If you take Quercetin with Bromelian tablets the mossies dont bite you.
You can get them online from Holland and Barrat.


----------



## anj1976 (Apr 24, 2008)

or try rubbing bittergourd on ur skin.. good for skin, bad to taste so keeps the mossies away.


----------



## British Kiwi (Jul 5, 2008)

but how do you get rid of the tiny flies with the death wish? I've seen a big net thing to go over the garden furniture, but that seems extreme!


----------



## Veronica (Apr 5, 2008)

British Kiwi said:


> but how do you get rid of the tiny flies with the death wish? I've seen a big net thing to go over the garden furniture, but that seems extreme!

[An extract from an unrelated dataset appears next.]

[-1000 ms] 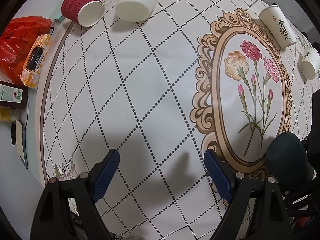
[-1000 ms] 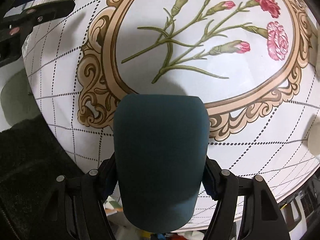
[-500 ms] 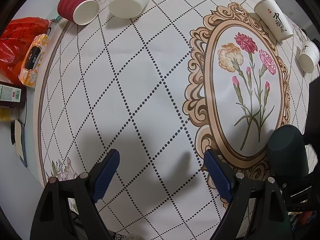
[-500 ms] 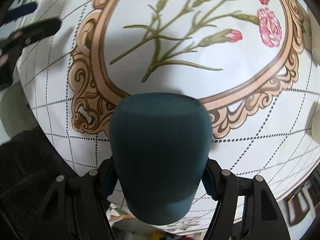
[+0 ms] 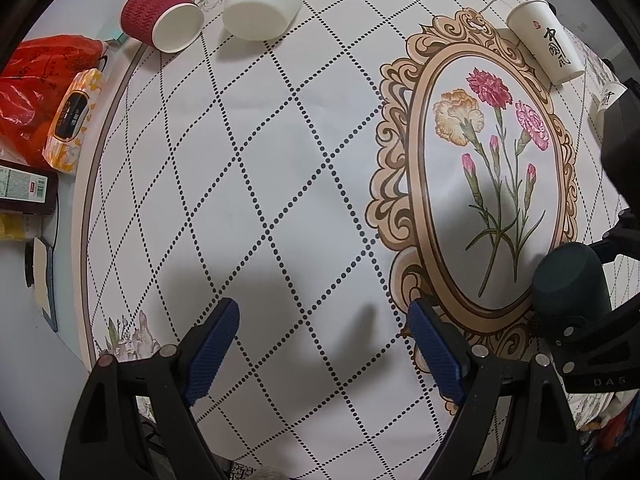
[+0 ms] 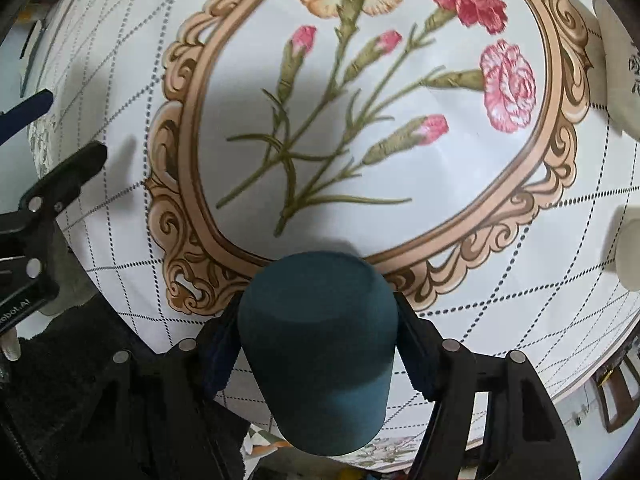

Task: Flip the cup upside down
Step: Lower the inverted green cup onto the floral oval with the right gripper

Try planting basil in tubs and having it around the area where you sit.
Apart from smelling great and being good in cooking it also keeps the flies away.
Many of the tavernas and restaurants in Cyprus have basil plants everywhere.
They also put sprigs of basil in vases on the tables.


----------



## scottishcelts (Aug 5, 2007)

I haven't got used to going out at night really here, so have managed to avoid the mossies.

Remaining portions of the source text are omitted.